Com todas as certezas, aprendemos muito e produzimos vários sentidos nessas experiências.
Um desses sentidos foi compreender que a aventura ciclística não apenas nos possibilitou ultrapassar os nossos limites, mas sobretudo reconhecer os nossos limites e também os limites e imperfeições do próximo (uma grande lição que o Arestides legou para gente).
Depois de alguns dias de repouso em Ushuaia, nos despedimos de tudo aquilo na magia do período de Páscoa e com direito a neve.

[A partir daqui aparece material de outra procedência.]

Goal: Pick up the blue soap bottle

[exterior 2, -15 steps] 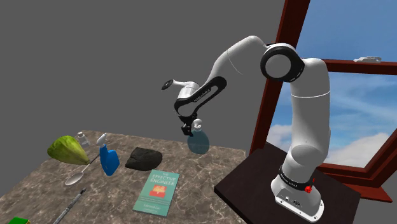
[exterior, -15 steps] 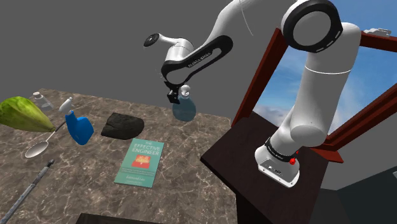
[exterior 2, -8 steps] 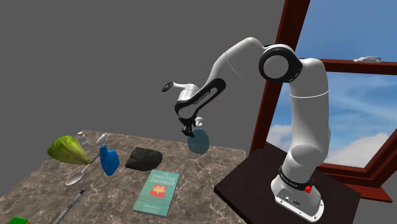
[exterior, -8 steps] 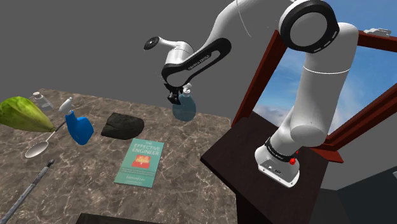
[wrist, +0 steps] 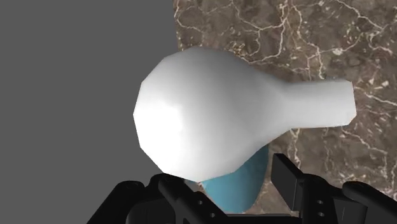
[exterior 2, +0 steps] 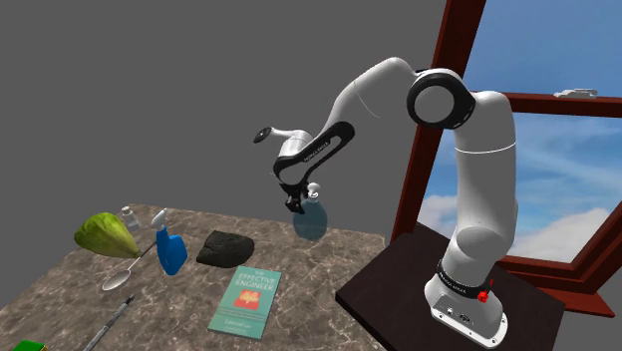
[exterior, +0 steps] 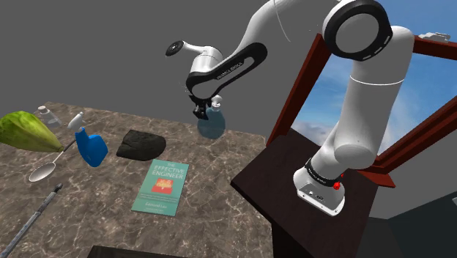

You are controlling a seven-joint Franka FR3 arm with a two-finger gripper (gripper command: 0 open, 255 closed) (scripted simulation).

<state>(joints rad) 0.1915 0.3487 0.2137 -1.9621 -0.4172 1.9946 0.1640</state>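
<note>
The pincer [exterior: 199, 113] grips the round, smooth blue soap bottle [exterior: 211, 126] just below its bulbous white pump top [wrist: 210, 114], at frame centre by the veined brown marble table's [exterior: 110, 220] rear edge.

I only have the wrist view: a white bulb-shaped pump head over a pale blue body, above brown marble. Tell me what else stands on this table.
Observer: A second blue container. A bright blue spray bottle with a white trigger stands upright well off to the shoulder view's left of the gripper.
Operator: Say what lies between that one and mine.
Observer: In the shoulder view a dark rock-like lump lies on the table between the spray bottle and your pale blue round soap bottle, touching neither.
</note>
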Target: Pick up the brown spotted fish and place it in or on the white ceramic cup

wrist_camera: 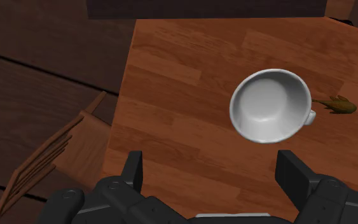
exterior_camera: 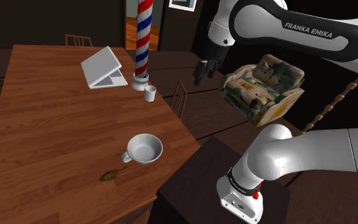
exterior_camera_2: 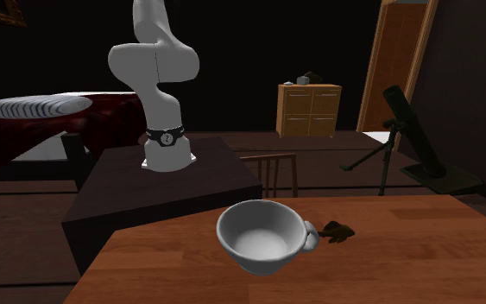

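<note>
On the wooden table [exterior_camera: 50, 127], a small brown fish [wrist_camera: 339, 105] lies flat just beside the handle of the white cup [wrist_camera: 269, 105]; so thin and so close to that handle, it could slip from a pinch, or fingers coming down could knock the cup aside. High above, the black gripper [wrist_camera: 212, 178] hangs spread wide, holding and touching nothing

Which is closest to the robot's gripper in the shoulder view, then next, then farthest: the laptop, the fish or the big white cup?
1. White cup, at the near end of the table, lower than the gripper.
2. Brown fish, just past the cup's handle.
3. White laptop, open at the table's far end.
</note>
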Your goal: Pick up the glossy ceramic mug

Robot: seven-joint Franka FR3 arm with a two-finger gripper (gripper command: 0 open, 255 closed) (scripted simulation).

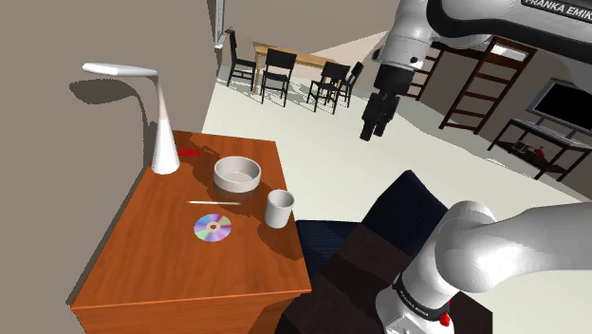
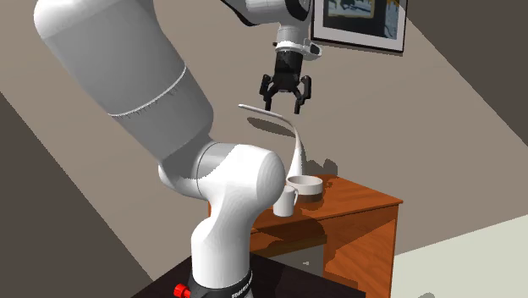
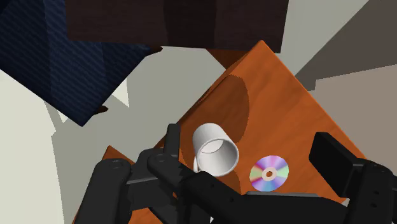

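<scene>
Pincer [image 2: 285, 105] hangs spread wide, well above the white mug [image 1: 279, 208].

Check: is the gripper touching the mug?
Apart. Shoulder view: the gripper hangs in the air, a clear gap between it and the mug on the table.

Clutter on the wooden cabinet

On the cabinet [image 1: 142, 261] a white desk lamp [image 1: 163, 133] stands beside a white bowl [image 1: 236, 174]. A shiny CD [image 1: 212, 228] lies flat (a thin stick [image 1: 216, 202] between bowl and disc). Black dining chairs [image 1: 278, 71] stand far behind.

Shoulder and wrist views overlook the table [image 1: 161, 256]; the second exterior sits lower.
</scene>
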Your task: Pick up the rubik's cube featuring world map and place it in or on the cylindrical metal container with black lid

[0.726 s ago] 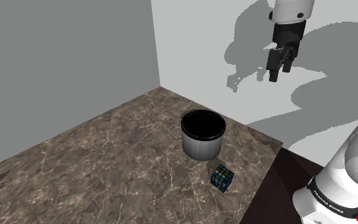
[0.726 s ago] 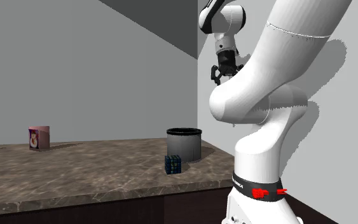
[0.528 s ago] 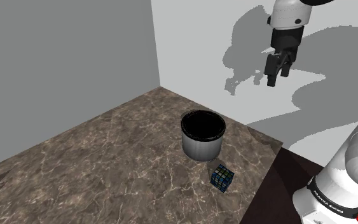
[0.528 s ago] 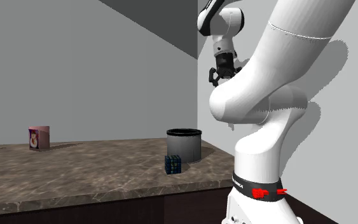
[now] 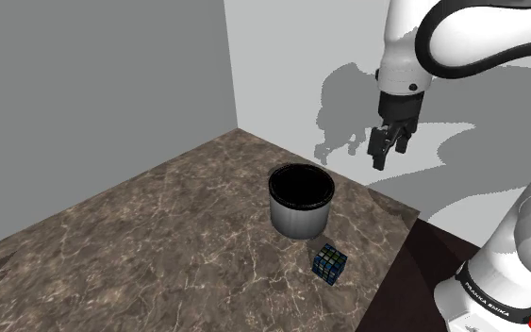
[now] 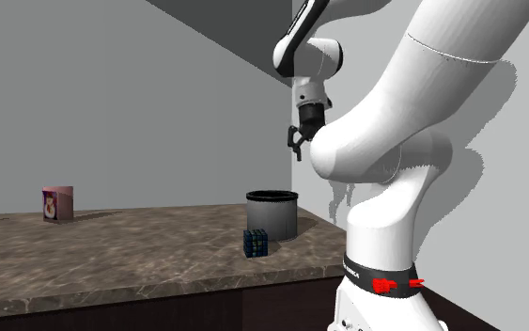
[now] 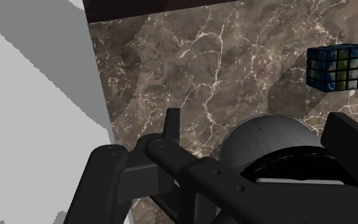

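arm [image 6: 441, 75]: white rounded links; joints [image 5: 421, 44]: dark; tool [image 5: 379, 158]: all black; base band [image 6: 384, 270]: black, red marks

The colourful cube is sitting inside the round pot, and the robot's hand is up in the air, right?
Not quite. The shoulder view shows the cube on the counter beside the pot, not inside it and not touching it. The gripper is up in the air.

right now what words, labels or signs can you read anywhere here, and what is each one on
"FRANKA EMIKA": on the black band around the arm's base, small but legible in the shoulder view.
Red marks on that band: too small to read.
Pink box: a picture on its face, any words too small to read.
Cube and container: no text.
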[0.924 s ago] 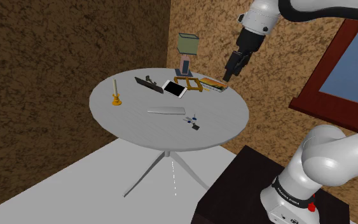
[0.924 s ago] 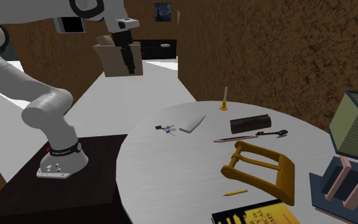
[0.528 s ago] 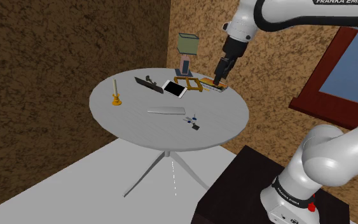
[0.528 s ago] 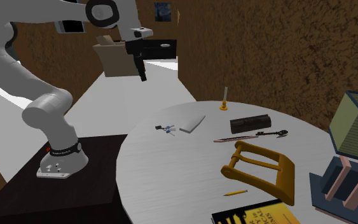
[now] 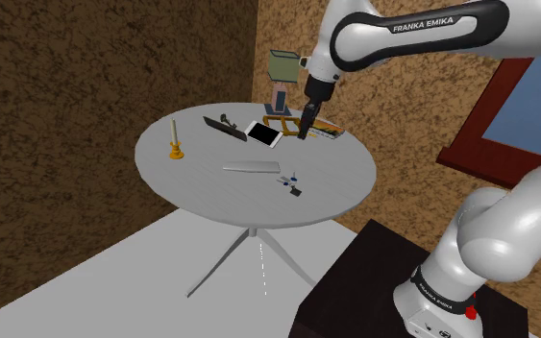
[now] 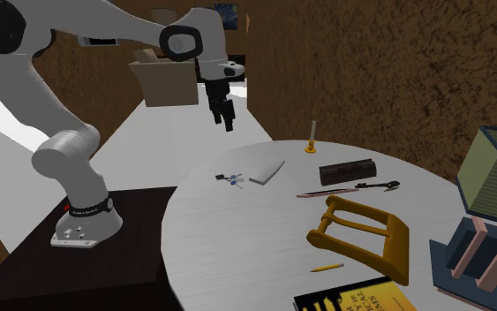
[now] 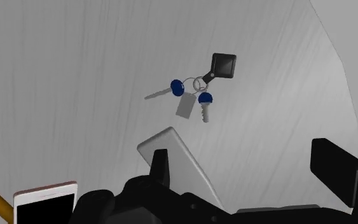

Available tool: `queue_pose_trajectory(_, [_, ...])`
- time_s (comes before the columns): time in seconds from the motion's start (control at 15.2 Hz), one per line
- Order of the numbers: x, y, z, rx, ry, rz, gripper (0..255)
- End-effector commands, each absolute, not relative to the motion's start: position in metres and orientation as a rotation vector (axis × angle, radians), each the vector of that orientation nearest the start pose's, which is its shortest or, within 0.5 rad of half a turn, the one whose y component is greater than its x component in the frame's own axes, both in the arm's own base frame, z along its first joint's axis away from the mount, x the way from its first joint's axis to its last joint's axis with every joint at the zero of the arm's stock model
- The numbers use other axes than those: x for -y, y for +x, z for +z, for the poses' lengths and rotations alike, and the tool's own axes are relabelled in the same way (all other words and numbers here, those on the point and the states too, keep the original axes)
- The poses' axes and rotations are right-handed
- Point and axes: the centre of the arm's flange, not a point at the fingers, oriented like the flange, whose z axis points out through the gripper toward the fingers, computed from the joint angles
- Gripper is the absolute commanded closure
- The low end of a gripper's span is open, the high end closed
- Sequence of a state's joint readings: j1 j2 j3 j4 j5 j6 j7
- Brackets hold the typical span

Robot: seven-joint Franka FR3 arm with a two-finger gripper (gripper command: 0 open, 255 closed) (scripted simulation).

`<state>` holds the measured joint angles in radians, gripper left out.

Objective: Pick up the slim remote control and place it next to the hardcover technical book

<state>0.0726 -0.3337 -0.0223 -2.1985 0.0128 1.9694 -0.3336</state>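
Remote control (image 5: 251, 168), a slim grey slab, lies flat on the round table (image 5: 191, 178), near the keys (image 7: 193, 98) and well apart from the yellow-and-black book (image 6: 348, 298). The gripper (image 5: 304, 132) hangs above the table, its fingers apart and empty. I judge this the approach step; next it must descend and straddle the slab's narrow width
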Motion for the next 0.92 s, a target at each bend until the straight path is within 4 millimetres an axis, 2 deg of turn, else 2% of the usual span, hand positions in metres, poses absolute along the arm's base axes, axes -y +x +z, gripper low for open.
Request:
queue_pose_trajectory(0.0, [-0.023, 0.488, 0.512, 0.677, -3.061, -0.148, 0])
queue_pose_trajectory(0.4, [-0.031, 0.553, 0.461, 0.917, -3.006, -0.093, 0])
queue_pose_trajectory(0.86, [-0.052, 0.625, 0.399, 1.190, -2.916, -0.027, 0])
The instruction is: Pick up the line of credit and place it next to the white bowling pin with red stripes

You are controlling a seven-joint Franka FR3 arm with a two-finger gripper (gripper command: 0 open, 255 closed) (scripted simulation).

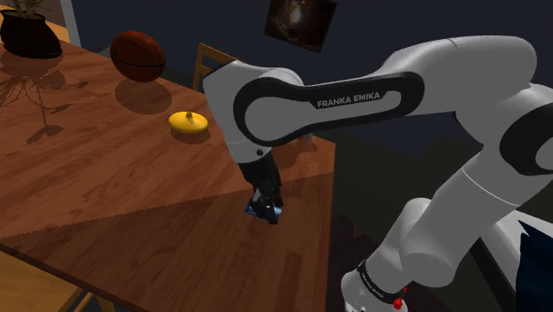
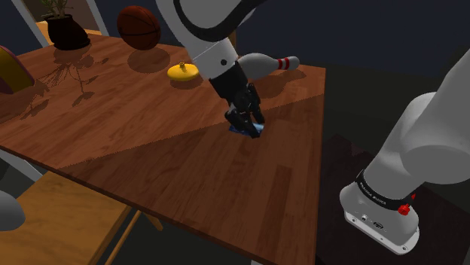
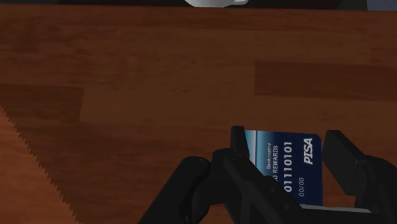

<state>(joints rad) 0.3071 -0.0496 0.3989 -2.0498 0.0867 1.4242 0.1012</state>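
Note:
A blue credit card [image 3: 286, 162] with white numbers sits clasped between my black fingers [image 3: 238, 145], standing on edge. My gripper [image 3: 285, 143] is shut on it. In the shoulder view the gripper [image 1: 266, 202] holds the card [image 1: 264, 211] low over the wooden table [image 1: 106, 177], near its right edge. In the second exterior view the card [image 2: 245, 127] hangs under the gripper [image 2: 247, 120], close to the surface. The white bowling pin with red stripes [image 2: 267, 64] lies on its side at the table's far edge, beyond the gripper; its white body [image 3: 210, 2] shows ahead of the fingers.
A yellow round object [image 2: 183, 71] lies near the pin. Farther back are a basketball [image 2: 139, 26] and a dark plant pot [image 2: 66, 31]. A chair back [image 1: 208, 62] rises behind the table. A wooden bench [image 2: 60, 218] stands below the near edge.

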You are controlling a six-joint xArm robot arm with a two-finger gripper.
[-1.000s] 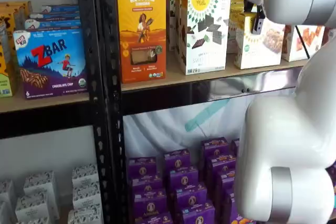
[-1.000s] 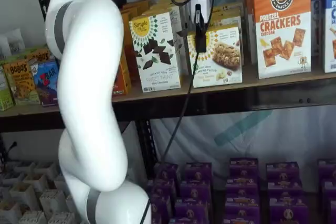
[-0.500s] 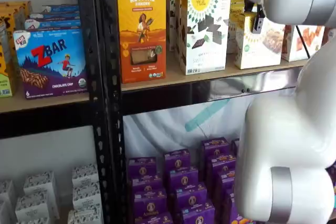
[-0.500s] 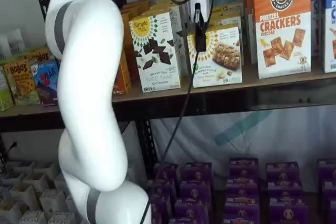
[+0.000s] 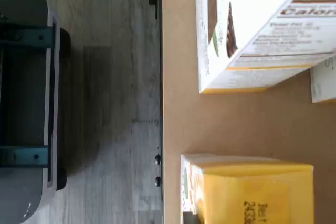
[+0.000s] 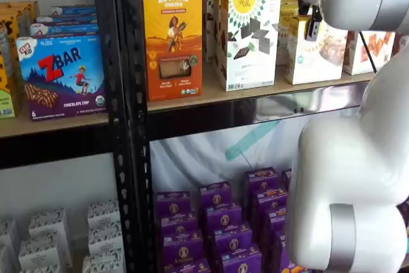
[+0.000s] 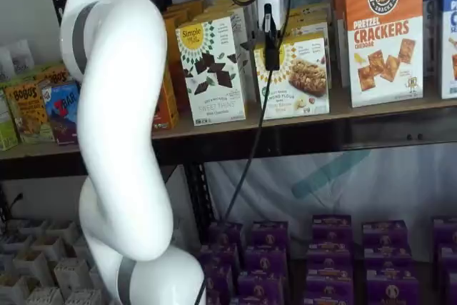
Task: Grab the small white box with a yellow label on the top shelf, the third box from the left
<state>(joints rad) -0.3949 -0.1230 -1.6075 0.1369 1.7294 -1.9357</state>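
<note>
The small white box (image 7: 296, 76) with a yellow round logo stands at the front of the top shelf (image 7: 371, 108); it shows in both shelf views (image 6: 317, 52). My gripper (image 7: 272, 62) hangs just in front of the box's upper left part. Only a black finger (image 6: 312, 30) shows, side-on, so I cannot tell whether it is open. No box is in it. A cable hangs beside it. In the wrist view, the box's yellow top (image 5: 252, 192) lies on the tan shelf board (image 5: 236, 124).
A taller white box with chocolate pieces (image 7: 211, 69) stands left of the small box, and an orange cracker box (image 7: 382, 33) stands to its right. An orange box (image 6: 171, 36) and a black upright (image 6: 124, 126) are further left. Purple boxes (image 6: 217, 222) fill the lower shelf. My white arm (image 7: 118, 141) stands in front.
The gripper has edged slightly upward in front of the small white box. The boxes have not moved.
</note>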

E agora, aqui, nas lembranças, recordações, no reviver... Fico a pensar o quanto Arestides foi nosso farol e motivo de orgulho, o quanto Chico foi fiel e parceiro, o quanto Raffaello foi sóbrio e soube conviver no meio das diferenças, o quanto Nilo foi amigo e sábio, o quanto Paulo foi seguro e parceiro, o quanto Del foi alegre e companheiro, o quanto Alex foi cuidadoso e prestativo, o quanto pude aprender com todos eles, como aquilo...
Mas a pergunta que não queria se calar e que passava por todos nós era "o que estou fazendo aqui!?" Esta pergunta tão comum para gente, sobretudo nos momentos mais difíceis levava a outra:  "o que movem esses ciclistas ?!" 
Responda você, mas responda experimentando.